Add the capability within MBAM to "auto-restore" quarantined files that your database later identifies as "safe" files due to being FPs. Upon subsquent manual or scheduled scans or updates, MBAM would auto-check its quarantined files folder against its updated database and optionally either notify the user and offer to restore such files or auto-restore such files and notify the user that such action has taken place.

This approach would address a large part of the FP issue for the average user and give users - and IT support staff - a high comfort level that Malwarebytes had evaluated the issue itself rather than an average user essentially "taking a chance".

Just some thoughts.

galileo

[miekiemoes]

Add the capability within MBAM to "auto-restore" quarantined files that your database later identifies as "safe" files due to being FPs. Upon subsquent manual or scheduled scans or updates, MBAM would auto-check its quarantined files folder against its updated database and optionally either notify the user and offer to restore such files or auto-restore such files and notify the user that such action has taken place.
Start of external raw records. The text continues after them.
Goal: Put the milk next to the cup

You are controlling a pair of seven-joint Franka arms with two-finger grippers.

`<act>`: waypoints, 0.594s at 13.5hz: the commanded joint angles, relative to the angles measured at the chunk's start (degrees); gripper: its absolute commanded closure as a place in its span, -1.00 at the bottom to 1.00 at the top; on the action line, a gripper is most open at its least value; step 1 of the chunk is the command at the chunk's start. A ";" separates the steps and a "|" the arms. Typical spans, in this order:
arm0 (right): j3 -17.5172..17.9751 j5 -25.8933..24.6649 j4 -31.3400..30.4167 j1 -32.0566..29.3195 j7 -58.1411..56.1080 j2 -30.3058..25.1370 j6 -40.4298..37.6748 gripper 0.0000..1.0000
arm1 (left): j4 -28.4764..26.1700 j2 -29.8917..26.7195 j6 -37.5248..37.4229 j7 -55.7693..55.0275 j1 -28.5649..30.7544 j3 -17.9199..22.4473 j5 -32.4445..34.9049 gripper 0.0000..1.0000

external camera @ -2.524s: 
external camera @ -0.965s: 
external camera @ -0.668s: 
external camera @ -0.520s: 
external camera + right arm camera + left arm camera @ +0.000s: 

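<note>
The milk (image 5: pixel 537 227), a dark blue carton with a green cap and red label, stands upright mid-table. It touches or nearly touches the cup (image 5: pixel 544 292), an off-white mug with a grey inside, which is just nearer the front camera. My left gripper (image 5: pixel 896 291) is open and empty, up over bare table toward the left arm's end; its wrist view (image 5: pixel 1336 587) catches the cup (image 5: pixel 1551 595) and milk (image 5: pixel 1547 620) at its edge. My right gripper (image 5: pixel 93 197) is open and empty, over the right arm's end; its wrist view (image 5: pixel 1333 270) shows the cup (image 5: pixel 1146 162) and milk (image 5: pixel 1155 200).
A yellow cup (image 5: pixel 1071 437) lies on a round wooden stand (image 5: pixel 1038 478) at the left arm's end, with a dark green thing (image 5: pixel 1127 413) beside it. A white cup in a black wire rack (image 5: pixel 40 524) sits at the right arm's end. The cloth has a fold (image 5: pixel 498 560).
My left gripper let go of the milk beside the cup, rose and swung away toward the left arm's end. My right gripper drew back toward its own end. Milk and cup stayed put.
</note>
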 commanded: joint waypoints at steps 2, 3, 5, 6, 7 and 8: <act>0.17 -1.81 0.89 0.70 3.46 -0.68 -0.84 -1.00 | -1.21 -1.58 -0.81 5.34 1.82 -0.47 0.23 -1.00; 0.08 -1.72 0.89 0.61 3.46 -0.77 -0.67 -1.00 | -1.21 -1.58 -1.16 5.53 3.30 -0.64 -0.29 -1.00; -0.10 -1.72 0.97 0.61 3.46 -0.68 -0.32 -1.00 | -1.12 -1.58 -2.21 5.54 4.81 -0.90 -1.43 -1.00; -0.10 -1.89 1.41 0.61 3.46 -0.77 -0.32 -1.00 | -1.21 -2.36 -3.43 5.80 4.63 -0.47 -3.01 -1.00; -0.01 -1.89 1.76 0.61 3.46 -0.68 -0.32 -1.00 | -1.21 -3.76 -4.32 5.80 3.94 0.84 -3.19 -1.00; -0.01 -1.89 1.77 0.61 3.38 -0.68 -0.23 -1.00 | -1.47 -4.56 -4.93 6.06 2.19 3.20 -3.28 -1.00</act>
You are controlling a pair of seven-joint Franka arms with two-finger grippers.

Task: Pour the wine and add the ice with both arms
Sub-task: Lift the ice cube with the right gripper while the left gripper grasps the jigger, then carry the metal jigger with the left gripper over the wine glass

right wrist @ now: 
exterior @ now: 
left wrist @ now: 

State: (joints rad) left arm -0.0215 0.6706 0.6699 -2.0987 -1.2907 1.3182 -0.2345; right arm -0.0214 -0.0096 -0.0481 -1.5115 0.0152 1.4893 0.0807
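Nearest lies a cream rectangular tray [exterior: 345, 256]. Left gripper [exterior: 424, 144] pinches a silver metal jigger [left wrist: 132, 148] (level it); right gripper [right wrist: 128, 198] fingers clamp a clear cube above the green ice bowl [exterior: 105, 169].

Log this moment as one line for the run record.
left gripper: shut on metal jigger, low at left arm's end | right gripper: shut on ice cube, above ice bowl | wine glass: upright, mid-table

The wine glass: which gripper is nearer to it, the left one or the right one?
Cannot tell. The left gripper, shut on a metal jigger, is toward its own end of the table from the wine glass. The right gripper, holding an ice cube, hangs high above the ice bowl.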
That's indeed a good idea, however, I don't see how this could be possible. This because if there's a false positive, then detection will be removed. So it's not obvious to check quarantine against removed detections.

[galileo]

That's indeed a good idea, however, I don't see how this could be possible. This because if there's a false positive, then detection will be removed. So it's not obvious to check quarantine against removed detections.

Can this not be accomplished by simply running an MBAM scan of the files in the quarantine folder whenever the MBAM database is updated or whenever a scan is conducted? If any of the files in the quarantine folder are found to be clean as a result of a newer MBAM database....then, obviously the files "were" most likely FPs and can then either be offered for restoration or can be auto-restored.....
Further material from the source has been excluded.